▶ WORK TASK: Write out, word for word, every line from the one where "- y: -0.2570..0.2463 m" occurs to the final line of the entries, and nothing beyond them.

▶ DATASET:
────────────────────
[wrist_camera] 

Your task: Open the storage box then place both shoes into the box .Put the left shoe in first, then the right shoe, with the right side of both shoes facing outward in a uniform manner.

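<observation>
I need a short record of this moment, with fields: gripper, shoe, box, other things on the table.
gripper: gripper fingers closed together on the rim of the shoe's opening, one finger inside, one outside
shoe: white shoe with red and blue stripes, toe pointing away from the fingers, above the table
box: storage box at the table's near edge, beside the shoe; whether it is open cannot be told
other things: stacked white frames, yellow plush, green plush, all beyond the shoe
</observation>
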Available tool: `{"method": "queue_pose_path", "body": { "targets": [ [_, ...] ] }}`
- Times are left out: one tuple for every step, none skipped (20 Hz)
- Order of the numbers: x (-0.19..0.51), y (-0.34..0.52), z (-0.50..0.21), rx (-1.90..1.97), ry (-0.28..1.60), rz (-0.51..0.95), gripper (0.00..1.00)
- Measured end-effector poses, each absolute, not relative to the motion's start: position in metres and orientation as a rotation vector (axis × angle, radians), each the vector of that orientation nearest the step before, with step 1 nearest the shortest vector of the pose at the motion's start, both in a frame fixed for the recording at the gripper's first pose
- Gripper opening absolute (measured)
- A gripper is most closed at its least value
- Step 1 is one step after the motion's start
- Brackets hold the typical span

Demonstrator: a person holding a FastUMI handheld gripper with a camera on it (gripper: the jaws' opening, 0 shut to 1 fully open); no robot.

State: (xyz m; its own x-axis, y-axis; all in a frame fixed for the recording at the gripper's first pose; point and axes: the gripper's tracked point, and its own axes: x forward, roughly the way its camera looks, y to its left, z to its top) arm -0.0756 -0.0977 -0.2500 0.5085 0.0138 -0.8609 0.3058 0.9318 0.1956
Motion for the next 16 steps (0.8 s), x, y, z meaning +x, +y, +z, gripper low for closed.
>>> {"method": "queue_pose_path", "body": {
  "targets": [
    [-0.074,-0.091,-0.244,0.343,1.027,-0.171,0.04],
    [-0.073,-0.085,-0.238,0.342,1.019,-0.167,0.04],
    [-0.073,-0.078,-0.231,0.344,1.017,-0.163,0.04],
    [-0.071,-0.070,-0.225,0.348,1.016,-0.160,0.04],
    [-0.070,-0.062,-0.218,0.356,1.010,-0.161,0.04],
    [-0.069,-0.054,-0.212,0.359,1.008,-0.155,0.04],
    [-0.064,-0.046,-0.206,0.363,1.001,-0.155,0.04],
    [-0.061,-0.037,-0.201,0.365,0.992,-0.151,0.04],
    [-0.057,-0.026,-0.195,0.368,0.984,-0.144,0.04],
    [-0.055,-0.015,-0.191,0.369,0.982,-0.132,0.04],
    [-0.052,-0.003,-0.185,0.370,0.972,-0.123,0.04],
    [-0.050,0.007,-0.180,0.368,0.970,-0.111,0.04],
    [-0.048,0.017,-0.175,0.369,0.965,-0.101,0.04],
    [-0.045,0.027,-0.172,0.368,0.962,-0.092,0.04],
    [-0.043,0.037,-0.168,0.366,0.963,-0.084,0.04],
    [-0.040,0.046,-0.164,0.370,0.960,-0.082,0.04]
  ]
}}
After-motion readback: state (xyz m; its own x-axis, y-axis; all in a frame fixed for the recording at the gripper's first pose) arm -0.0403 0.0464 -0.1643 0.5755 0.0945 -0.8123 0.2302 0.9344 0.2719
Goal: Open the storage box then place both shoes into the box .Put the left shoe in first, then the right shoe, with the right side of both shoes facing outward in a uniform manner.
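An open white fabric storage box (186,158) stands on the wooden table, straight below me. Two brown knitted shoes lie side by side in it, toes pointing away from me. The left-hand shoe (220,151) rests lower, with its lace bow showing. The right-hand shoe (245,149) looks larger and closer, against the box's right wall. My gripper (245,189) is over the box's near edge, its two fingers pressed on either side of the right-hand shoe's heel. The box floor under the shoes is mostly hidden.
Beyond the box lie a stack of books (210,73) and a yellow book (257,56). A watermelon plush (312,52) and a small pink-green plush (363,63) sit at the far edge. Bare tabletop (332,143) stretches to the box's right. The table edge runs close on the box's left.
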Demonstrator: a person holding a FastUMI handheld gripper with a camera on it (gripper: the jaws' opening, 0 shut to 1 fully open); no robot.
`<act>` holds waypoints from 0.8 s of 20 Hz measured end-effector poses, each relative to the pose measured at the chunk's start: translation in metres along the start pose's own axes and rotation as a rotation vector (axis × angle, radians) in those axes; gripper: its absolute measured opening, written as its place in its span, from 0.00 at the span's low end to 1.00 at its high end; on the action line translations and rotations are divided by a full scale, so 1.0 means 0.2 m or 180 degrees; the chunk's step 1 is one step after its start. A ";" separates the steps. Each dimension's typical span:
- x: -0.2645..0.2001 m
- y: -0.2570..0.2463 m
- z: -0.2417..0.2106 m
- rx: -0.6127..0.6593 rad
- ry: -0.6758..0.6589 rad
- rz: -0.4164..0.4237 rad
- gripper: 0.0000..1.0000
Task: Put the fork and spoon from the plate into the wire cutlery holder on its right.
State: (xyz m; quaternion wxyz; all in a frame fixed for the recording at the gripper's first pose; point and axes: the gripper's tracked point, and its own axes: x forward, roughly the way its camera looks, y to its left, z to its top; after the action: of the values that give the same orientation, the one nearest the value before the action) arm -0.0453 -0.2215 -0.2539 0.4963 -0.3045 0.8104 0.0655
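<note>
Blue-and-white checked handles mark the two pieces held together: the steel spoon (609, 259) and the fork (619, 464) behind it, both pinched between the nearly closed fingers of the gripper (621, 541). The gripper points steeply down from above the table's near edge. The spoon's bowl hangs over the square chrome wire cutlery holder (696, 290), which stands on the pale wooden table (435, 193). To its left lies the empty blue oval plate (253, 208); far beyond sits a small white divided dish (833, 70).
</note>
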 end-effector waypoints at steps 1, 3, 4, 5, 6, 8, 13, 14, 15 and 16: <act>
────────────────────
▶ EXERCISE ANSWER:
- y: -0.2570..0.2463 m
- z: -0.2417..0.2106 m
- rx: -0.6127..0.6593 rad
- ry: -0.6758..0.6589 rad
- rz: -0.4164..0.4237 rad
- gripper: 0.0000..1.0000
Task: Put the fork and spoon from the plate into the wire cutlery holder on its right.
State: (xyz m; quaternion wxyz; all in a frame fixed for the recording at the gripper's first pose; point and axes: the gripper's tracked point, and its own axes: x forward, roughly the way its camera looks, y to its left, z to its top; after the action: of the values that give the same orientation, the one nearest the value before the action) arm -0.0453 -0.2215 -0.2539 0.4963 -0.3045 0.8104 0.0655
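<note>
Blue-and-white checked handles mark the two pieces held together: the steel spoon (609, 259) and the fork (619, 464) behind it, both pinched between the nearly closed fingers of the gripper (621, 541). The gripper points steeply down from above the table's near edge. The spoon's bowl hangs over the square chrome wire cutlery holder (696, 290), which stands on the pale wooden table (435, 193). To its left lies the empty blue oval plate (253, 208); far beyond sits a small white divided dish (833, 70).
</note>
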 end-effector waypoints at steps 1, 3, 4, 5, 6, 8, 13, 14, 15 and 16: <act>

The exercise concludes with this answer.